Starting at the top of the entries below, set down each line exactly as written, and stop after the line containing "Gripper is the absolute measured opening".

>>>>>

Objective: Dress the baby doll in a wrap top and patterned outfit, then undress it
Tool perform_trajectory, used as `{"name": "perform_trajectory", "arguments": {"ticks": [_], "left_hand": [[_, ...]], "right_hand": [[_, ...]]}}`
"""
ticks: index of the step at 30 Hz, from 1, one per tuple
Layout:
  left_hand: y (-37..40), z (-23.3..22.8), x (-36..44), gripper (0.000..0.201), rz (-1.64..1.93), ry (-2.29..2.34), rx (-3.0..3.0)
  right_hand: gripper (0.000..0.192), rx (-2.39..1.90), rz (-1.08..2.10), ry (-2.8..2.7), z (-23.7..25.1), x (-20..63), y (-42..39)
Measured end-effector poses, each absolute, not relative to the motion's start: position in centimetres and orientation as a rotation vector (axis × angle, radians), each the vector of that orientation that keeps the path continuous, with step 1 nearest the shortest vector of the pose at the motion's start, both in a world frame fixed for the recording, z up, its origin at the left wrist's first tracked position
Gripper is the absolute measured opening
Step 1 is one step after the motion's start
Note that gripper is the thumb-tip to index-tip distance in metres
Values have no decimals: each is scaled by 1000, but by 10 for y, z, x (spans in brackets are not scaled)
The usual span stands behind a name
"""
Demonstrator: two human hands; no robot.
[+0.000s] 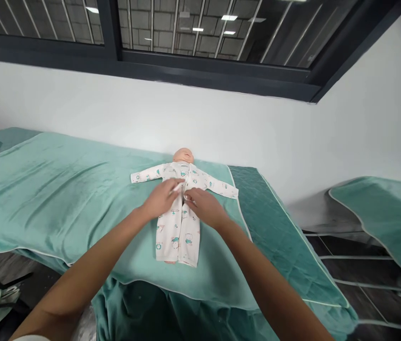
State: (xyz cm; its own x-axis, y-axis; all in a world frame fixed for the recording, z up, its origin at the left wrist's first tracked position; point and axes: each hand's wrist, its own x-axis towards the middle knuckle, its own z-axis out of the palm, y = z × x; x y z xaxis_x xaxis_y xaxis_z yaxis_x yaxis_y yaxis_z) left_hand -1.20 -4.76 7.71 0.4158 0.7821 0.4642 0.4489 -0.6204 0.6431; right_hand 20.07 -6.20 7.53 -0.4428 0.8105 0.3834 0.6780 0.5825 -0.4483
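From here, the left hand [165, 196] and right hand [206, 207] are pinching the printed baby romper's [168, 232] front edges. The baby doll [183, 155] is lying beneath them, already wearing it; between the hands, the front is gaping, apparently unfastened.

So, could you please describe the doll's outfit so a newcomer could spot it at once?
Below the dark-framed window, find the green-covered bed. A doll lies on it. Its white, long-sleeved outfit has small teal prints, setting it apart from the plain green fabric around it.
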Motion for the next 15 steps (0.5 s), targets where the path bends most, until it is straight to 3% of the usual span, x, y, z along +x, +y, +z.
{"name": "perform_trajectory", "arguments": {"ticks": [2,5,9,15], "left_hand": [[-57,72,-9,16,908,932,2389],[-56,58,-12,17,1052,930,2344],[-19,48,-12,17,1361,1275,2003],[59,52,10,18,1244,1504,1729]], "right_hand": [[7,-1153,467,-2190,70,205,-70],[14,-1146,603,-1907,62,215,-69],[21,-1261,599,-1547,59,218,-38],[24,-1452,456,-1460,60,201,50]]}}
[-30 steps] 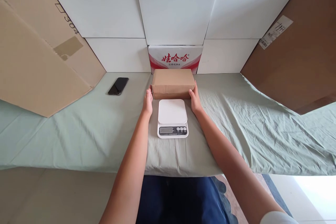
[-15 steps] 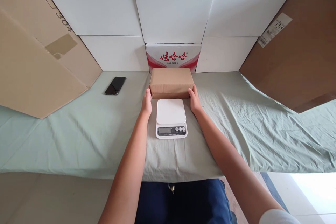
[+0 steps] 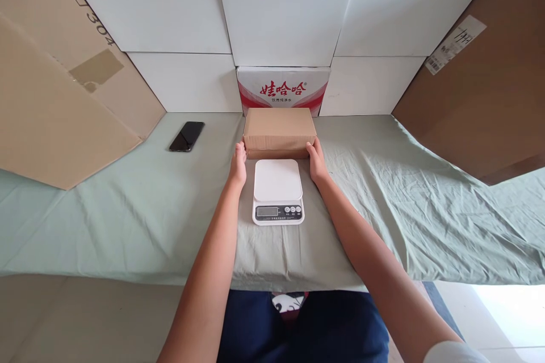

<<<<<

== ANSWER ==
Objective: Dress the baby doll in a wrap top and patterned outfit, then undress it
Tool perform_trajectory, used as `{"name": "perform_trajectory", "arguments": {"ticks": [_], "left_hand": [[_, ...]], "right_hand": [[_, ...]]}}`
"""
ticks: index of the step at 30 Hz, from 1, one per tuple
Layout:
  left_hand: y (-37..40), z (-23.3..22.8), x (-36..44), gripper (0.000..0.201), rz (-1.64..1.93), ry (-2.29..2.34), rx (-3.0..3.0)
  right_hand: gripper (0.000..0.192), rx (-2.39..1.90), rz (-1.08..2.10), ry (-2.8..2.7), z (-23.7..25.1), x (-20..63), y (-42..39)
Measured end-effector poses, each absolute, not relative to the motion's start: position in centimetres and orientation as a rotation vector (axis × angle, radians), each the vector of that orientation that keeps the path continuous, with step 1 nearest the shortest vector of the pose at the motion's start, both in a world frame fixed for the recording, z up, its origin at the left wrist's first tracked position
Gripper is the absolute measured opening

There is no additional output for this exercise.